Tell me about your efforts to diversify your field. How are you doing that?
“Blood, sweat and tears. So many tears, and you know I don’t sleep anymore. It’s a lot of work. I was trained almost exclusively by Caucasian men. And … they are fantastic. They’ve been very invested in my career and very supportive. Some of them started to ask me, ‘Where are our competent bilingual neuropsychologists?’ By then, I had built up enough gumption to tell them, ‘Well, you probably didn’t admit them to your program.’ Because the diversity factors that we now value like bilingualism tend to actually serve as barriers to higher education. I’ve tried to put my money where my mouth is and mentor trainees of color. We have a shortage of post-doctoral fellowships that will necessarily accept nontraditional trainees, so I created one … to be able to train a bilingual fellow from Puerto Rico. He’s been with us since September, so not only am I contributing to the production of a bilingual neuropsychologist who’s going to be competent out in the world, but while he’s training with us, we can provide Spanish-speaking neuropsychological evaluations, which are very difficult to come by.”
How do you wind down?
“My husband and I really do like to go to Santa Fe and take in the nature of Santa Fe or the surrounding area. We love the terrain of New Mexico, so going to the Jemez or even further north, but when we can’t leave town, I play video games. It’s hard for me to not think about things and … if I have a solvable problem in front of me, that tends to actually calm me down. So if I want to relax, it’s video games. This is why my husband and I don’t have children. Because we are children.”

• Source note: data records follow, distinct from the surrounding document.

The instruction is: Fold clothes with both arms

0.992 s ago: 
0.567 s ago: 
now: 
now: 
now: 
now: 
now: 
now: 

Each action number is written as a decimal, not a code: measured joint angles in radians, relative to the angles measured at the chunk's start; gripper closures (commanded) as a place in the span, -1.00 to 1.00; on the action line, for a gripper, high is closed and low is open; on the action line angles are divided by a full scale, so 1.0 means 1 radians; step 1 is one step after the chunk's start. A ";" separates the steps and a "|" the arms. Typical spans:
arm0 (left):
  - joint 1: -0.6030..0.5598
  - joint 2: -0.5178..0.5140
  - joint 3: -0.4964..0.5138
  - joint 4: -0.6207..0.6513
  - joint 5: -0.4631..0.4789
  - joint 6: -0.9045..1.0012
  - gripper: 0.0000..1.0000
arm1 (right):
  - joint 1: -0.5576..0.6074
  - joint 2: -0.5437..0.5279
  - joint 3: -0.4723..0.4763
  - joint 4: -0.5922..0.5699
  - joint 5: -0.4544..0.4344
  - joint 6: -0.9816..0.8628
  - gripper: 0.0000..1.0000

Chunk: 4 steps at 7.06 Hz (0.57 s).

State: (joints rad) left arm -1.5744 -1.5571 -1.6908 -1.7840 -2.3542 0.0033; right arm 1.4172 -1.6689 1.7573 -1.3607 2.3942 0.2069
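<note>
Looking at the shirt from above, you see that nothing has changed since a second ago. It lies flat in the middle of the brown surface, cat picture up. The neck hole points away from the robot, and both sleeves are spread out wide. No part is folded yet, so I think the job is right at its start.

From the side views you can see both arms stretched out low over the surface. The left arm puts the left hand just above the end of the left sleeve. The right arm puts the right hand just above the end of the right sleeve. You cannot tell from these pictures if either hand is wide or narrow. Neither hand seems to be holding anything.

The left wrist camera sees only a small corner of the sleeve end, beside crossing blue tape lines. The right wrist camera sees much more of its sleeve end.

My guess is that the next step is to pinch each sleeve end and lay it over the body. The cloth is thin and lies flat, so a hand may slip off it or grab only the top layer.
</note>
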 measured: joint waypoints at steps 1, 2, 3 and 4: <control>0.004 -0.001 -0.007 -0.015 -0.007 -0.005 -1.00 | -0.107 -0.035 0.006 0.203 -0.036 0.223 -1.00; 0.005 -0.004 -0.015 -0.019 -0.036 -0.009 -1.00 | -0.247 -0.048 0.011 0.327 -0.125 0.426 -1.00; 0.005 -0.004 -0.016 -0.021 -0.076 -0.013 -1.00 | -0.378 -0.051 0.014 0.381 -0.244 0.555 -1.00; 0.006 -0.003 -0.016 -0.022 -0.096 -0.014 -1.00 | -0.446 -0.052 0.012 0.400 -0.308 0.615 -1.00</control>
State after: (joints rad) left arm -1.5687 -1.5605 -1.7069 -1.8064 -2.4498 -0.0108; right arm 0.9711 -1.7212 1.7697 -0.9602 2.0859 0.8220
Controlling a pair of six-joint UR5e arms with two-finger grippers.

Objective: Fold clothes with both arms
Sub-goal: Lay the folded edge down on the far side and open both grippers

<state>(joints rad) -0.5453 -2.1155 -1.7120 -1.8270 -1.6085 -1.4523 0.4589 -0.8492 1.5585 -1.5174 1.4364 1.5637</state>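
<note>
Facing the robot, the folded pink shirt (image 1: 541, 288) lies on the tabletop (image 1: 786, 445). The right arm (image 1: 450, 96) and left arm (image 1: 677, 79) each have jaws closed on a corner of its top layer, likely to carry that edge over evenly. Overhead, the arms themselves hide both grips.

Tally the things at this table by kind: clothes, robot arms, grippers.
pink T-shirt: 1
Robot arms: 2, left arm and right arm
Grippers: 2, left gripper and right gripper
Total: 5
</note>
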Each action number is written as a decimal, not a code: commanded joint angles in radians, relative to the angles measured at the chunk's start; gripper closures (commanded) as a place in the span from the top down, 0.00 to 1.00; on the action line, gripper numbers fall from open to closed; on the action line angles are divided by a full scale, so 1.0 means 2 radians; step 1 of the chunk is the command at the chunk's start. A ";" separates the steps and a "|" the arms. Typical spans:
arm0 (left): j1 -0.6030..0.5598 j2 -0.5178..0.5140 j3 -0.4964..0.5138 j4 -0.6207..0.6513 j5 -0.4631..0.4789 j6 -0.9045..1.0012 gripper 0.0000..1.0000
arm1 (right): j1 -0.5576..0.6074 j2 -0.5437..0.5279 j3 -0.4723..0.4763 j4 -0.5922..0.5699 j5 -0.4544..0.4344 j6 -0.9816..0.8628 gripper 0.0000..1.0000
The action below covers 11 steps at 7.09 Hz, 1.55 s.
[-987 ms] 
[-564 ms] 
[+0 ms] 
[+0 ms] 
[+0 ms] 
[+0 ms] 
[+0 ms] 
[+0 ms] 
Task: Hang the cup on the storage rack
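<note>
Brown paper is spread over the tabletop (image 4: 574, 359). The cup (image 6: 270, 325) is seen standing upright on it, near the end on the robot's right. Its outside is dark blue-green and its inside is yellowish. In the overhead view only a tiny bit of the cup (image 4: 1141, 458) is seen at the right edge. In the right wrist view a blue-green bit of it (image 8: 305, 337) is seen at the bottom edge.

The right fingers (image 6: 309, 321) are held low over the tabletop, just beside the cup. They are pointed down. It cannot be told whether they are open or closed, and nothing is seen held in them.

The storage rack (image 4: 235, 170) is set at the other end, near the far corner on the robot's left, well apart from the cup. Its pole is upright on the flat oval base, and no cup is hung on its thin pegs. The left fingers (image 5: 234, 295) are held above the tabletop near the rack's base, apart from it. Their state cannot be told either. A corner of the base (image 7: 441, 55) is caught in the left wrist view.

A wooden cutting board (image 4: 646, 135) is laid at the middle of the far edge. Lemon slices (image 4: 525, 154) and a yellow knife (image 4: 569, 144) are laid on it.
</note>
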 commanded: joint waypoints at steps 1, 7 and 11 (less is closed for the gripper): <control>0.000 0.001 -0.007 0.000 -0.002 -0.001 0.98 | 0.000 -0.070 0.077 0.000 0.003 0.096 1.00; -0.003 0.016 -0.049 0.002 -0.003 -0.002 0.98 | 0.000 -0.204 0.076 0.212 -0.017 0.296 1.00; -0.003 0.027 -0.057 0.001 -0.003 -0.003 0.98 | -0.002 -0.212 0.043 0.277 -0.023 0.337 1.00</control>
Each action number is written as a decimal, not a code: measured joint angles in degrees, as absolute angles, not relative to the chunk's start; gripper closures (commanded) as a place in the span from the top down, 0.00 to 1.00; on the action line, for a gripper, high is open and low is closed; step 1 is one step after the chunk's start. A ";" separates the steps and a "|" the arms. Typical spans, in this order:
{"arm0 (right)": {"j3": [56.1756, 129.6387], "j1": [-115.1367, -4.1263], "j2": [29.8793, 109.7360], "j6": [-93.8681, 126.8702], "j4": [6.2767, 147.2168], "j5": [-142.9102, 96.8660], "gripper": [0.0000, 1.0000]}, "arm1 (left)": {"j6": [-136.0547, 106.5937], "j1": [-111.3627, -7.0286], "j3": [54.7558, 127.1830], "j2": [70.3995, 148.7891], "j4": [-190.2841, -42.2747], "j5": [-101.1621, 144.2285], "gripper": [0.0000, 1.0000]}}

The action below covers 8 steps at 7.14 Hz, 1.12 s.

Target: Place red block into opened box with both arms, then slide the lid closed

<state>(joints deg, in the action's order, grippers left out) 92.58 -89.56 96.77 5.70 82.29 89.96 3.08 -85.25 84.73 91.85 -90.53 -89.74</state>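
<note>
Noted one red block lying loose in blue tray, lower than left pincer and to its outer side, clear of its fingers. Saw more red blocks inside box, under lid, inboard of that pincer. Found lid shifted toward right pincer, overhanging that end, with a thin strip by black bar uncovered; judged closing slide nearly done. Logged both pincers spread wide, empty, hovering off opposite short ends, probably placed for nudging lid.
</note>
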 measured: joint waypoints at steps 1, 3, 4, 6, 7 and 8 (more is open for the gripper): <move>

THE BASICS: Lynette Abrams-Silva, 47, born in Albuquerque; married to Ian Abrams-Silva since 2016; two cats, Scout and Gordie, and two dogs, Sadie (half German shepherd) and Ezra (mutt with 10% Great Pyrenees); Ph.D., clinical psychology, University of New Mexico, 2012; master’s, clinical psychology, UNM, 2009; bachelor’s in English, Stanford University, 1996.
POSITIONS: Director, UNM Psychology Department Clinic, since 2020; clinical director, Brain and Behavioral Associates, since 2020; director of assessment, Parkland Hospital, Dallas, 2014-2017; assistant professor, University of Texas Southwestern, Dallas, 2014-2017.
OTHER: Chair, Ethnic Minority Affairs Committee, and co-chair, Strategic Planning Committee, American Psychological Association, neuropsychology division; established training rotations for UNM psychology students at All Faiths Children’s Advocacy Center and Hopeworks, and working to begin one for Sandia Pueblo; created a post-doctoral fellowship for two bilingual psychologists.